More than 75% of UK petrol stations have closed in the last 40 years, whilst the number of electric vehicle charging locations has increased from a few hundred in 2011 to more than 4,100 locations in 2016, as electric car sales take off.
According to Go Ultra Low, the joint government and car industry campaign, more than 115 electric cars were registered every day in the first quarter of 2016, equivalent to one every 13 minutes. The campaign also believes electric power could be the dominant form of propulsion for all new cars sold in the UK as early as 2027, with more than 1.3m electric cars registered each year. Edward Jones, EV Manager, Nissan Motor (GB) Ltd., said;
“As electric vehicle sales take off, the charging infrastructure is keeping pace and paving the way for convenient all-electric driving. Combine that with constant improvements in our battery performance and we believe the tipping point for mass EV uptake is upon us. As with similar breakthrough technologies, the adoption of electric vehicles should follow an ‘S-curve’ of demand. A gradual uptake from early adopters accelerates to a groundswell of consumers buying electric vehicles just as they would any other powertrain.”
Nissan was the first manufacturer to introduce a mass-produced electric vehicle and has sold more EVs than any other car brand worldwide. The company has also been a strong advocate of supporting a convenient charging infrastructure – even so far as to partner with Ecotricity last year, calling on the UK government to introduce official EV charging point road signage.
Whilst the vast majority of electric vehicle owners charge at home, 98% of UK motorway services have charging stations, including rapid connectors that can charge a LEAF’s battery to 80% in just 30 minutes. The 30kWh Nissan LEAF, launched in January, delivers up to 155 miles on a single charge – a range that covers more than 90% of the average daily commuting requirements.
Nissan also recently announced the joint development of an atomic analysis methodology that uses amorphous silicon monoxide (SiO) to increase the energy density of its lithium-ion batteries. This development alone could increase driving range of future Nissan electric vehicles by 150%.
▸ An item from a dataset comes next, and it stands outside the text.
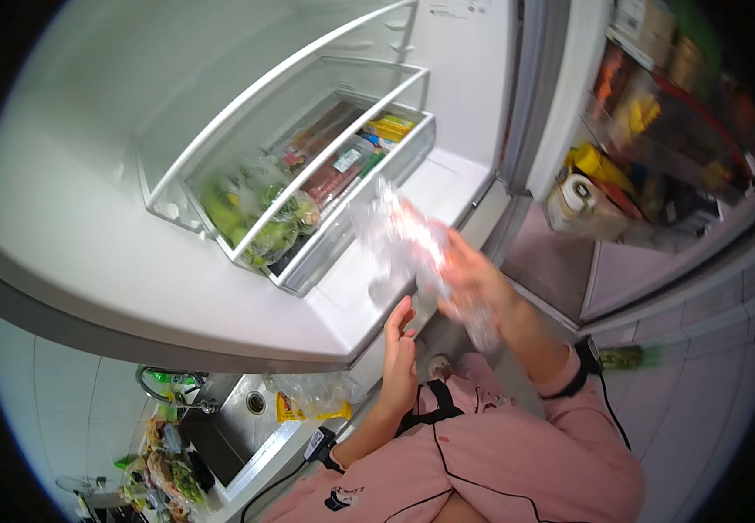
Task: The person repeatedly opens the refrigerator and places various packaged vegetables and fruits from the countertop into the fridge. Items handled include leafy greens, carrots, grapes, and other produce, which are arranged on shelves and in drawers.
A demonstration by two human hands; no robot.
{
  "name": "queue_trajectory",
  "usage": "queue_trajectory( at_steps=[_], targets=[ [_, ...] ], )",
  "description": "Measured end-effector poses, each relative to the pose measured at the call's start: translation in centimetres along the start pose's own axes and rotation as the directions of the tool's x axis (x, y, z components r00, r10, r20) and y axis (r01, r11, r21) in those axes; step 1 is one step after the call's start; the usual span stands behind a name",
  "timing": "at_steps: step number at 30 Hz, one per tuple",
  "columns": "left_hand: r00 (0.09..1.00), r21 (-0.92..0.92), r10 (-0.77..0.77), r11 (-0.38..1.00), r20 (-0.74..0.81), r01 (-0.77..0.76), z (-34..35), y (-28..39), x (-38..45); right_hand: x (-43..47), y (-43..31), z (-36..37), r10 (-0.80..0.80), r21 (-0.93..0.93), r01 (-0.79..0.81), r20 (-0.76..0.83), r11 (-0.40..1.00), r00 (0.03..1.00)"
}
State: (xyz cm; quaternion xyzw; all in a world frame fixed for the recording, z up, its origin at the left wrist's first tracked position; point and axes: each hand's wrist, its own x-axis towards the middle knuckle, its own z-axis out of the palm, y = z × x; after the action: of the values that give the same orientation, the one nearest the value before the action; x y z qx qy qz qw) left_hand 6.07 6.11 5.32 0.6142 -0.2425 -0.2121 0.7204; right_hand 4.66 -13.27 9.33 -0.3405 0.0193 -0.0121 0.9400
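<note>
My right hand grips a clear plastic bag, blurred and bright with glare. Something pinkish-orange shows through the plastic, but I cannot tell what it is. My left hand is raised below the bag, empty, with its fingers slightly bent and not touching it. Before both hands, inside the open refrigerator, is a clear drawer. It holds bagged green produce, a packed tray of red meat and yellow packets.
A white-edged shelf spans above the drawer. To the right, the open door carries packed bins and a white roll. A steel sink and a counter with several bagged foods lie at lower left, with yellow packaging beside the sink.
</note>
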Motion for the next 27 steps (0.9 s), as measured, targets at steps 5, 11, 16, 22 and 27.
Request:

Supply of fuel within the Capital is also becoming scarcer. Central London has nearly half as many petrol stations per car as the Scottish Highlands; only four remain within the congestion-charge zone (according to the Economist). A notable closure in 2008 was one of the country’s oldest forecourts, the Bloomsbury Service Station, which had been operational since 1926.
Nissan’s recent partnership with world-renowned architects Foster + Partners, provided a conceptual vision for the Fuel Station of the Future. The result isn’t a conventional forecourt at all, but a combination of Vehicle-to-grid, battery storage, wireless charging, autonomous drive technology and over-the-air connectivity all combining to revolutionise how energy is used and distributed across Europe’s major cities.
Nissan believes these technologies, run in tandem with all-electric vehicles, will play an increasingly important role in helping major cities like London reduce harmful emissions. It took just eight days for London to breach its annual pollution limits in 2016 with pollution levels reaching 3.5x the legal limit in some of the Capital’s black spots (according to Guardian data).